Stalled translation produces incomplete, ribosome-tethered polypeptides that the ribosome-associated quality control (RQC) pathway targets for degradation via the E3 ubiquitin ligase Ltn1. During this process, the protein Rqc2 and the large ribosomal subunit elongate stalled polypeptides with carboxy-terminal alanine and threonine residues (CAT tails). Failure to degrade CAT-tailed proteins disrupts global protein homeostasis, as CAT-tailed proteins can aggregate and sequester chaperones. Why cells employ such a potentially toxic process during RQC is unclear. Here, we developed quantitative techniques to assess how CAT tails affect stalled polypeptide degradation in Saccharomyces cerevisiae. We found that CAT tails enhance the efficiency of Ltn1 in targeting structured polypeptides, which are otherwise poor Ltn1 substrates. If Ltn1 fails to ubiquitylate those stalled polypeptides or becomes limiting, CAT tails act as degrons, marking proteins for proteasomal degradation off the ribosome. Thus, CAT tails functionalize the carboxy termini of stalled polypeptides to drive their degradation on and off the ribosome.

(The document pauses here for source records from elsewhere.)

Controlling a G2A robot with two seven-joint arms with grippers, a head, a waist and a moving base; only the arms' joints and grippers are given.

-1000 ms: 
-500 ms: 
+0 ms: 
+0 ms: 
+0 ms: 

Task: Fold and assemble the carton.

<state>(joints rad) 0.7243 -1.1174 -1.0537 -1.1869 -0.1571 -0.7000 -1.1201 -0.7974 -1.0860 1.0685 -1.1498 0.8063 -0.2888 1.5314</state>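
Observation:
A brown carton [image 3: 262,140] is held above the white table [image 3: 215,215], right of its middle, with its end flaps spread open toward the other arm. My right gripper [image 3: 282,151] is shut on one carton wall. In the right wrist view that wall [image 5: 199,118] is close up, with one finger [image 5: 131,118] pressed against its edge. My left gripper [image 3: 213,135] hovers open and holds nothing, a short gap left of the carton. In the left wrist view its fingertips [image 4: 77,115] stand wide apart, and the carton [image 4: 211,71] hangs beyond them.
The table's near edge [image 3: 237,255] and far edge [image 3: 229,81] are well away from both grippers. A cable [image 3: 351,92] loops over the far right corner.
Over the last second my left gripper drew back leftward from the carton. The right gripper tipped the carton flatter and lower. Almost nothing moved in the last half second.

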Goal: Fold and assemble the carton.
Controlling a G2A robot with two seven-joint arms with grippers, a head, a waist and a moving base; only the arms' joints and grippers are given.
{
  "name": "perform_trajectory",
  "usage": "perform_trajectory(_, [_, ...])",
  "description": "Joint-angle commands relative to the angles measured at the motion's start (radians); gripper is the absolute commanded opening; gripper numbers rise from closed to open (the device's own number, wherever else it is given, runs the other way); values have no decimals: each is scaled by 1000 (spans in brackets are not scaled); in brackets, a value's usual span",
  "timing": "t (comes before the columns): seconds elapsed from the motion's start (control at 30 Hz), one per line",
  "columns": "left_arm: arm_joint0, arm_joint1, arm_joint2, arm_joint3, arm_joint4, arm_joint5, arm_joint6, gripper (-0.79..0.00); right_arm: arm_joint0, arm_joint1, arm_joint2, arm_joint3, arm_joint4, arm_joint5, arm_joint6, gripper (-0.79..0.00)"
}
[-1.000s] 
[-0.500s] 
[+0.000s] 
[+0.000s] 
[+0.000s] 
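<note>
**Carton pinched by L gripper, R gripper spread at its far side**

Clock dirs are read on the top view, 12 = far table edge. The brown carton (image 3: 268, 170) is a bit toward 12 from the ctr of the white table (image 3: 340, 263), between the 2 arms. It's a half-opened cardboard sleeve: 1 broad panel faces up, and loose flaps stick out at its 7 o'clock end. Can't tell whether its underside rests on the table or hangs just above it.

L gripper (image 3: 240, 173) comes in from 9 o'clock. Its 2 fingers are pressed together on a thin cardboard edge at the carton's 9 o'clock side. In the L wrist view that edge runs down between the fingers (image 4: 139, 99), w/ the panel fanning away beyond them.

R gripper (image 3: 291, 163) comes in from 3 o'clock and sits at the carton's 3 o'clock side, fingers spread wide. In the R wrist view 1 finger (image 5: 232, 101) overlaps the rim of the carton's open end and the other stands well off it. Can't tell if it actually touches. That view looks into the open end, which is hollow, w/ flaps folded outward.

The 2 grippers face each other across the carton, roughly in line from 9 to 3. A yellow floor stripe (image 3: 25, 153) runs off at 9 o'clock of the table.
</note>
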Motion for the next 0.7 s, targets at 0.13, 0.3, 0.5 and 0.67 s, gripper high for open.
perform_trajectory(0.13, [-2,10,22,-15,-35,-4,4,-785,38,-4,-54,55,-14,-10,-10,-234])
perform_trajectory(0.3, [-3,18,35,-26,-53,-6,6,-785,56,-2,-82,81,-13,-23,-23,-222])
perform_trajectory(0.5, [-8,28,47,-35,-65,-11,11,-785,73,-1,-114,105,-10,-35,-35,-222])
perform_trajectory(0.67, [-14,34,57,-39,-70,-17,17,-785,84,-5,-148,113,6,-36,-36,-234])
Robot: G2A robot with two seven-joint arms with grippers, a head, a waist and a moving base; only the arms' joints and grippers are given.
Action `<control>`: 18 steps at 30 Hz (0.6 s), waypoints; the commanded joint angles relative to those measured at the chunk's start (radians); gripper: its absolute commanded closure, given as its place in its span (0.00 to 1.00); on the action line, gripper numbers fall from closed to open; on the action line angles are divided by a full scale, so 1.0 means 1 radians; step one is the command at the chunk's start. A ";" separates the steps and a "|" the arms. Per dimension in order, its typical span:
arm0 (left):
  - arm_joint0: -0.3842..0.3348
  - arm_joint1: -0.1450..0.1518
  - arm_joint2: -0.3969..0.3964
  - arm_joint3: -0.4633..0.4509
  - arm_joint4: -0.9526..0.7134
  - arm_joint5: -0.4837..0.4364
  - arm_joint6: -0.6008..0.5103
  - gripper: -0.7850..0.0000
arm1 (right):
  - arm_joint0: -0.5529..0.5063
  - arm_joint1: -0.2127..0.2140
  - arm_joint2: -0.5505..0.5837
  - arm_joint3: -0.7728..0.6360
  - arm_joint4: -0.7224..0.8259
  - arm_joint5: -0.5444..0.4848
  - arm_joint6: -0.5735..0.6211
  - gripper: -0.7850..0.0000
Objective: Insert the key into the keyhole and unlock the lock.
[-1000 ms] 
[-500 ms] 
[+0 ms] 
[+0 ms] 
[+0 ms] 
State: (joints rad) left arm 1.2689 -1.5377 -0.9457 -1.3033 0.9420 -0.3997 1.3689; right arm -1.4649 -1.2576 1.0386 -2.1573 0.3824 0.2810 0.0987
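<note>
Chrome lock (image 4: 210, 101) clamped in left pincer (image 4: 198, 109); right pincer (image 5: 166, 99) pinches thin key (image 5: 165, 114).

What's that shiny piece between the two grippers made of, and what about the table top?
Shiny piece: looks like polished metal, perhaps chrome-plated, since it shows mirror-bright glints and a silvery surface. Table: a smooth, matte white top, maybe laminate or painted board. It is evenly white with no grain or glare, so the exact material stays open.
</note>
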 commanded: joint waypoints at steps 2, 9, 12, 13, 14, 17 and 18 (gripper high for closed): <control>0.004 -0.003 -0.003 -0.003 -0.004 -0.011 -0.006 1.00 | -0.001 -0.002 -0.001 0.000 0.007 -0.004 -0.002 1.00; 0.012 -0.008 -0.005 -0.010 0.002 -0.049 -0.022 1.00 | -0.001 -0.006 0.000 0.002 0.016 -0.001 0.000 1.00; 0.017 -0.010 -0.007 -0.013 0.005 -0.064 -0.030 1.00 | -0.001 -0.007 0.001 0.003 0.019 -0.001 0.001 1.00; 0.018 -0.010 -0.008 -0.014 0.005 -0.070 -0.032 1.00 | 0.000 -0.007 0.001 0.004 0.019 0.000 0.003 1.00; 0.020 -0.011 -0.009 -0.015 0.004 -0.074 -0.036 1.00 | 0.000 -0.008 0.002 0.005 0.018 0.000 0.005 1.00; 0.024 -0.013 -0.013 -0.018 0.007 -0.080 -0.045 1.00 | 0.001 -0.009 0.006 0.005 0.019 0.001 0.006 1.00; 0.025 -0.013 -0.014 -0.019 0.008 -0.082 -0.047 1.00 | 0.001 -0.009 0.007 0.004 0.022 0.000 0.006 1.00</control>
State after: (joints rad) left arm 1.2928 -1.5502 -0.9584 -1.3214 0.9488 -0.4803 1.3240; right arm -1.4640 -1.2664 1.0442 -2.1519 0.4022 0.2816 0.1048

翻译暂停产生不完整的、与核糖体相连的多肽,核糖体相关的质量控制(RQC)途径通过 E3 泛素连接酶 Ltn1 将其靶向降解。在此过程中,蛋白质 Rqc2 和大亚基核糖体使带有羧基末端丙氨酸和苏氨酸残基(CAT 尾巴)的停滞后的多肽延伸。未能降解 CAT 尾巴蛋白会破坏全局蛋白质平衡,因为 CAT 尾巴蛋白可以聚集并隔离伴侣蛋白。为什么细胞在 RQC 期间采用这种潜在有毒的过程尚不清楚。在这里,我们开发了定量技术来评估 CAT 尾巴如何影响酿酒酵母中停滞后的多肽降解。我们发现 CAT 尾巴增强了 Ltn1 靶向结构多肽的效率,否则这些多肽是 Ltn1 的不良底物。如果 Ltn1 未能泛素化这些停滞后的多肽或变得有限,CAT 尾巴作为 degrons 起作用,将蛋白质标记为核糖体上的蛋白酶体降解。因此,CAT 尾巴使停滞后的多肽的羧基末端功能化,以驱动它们在核糖体上和核糖体上的降解。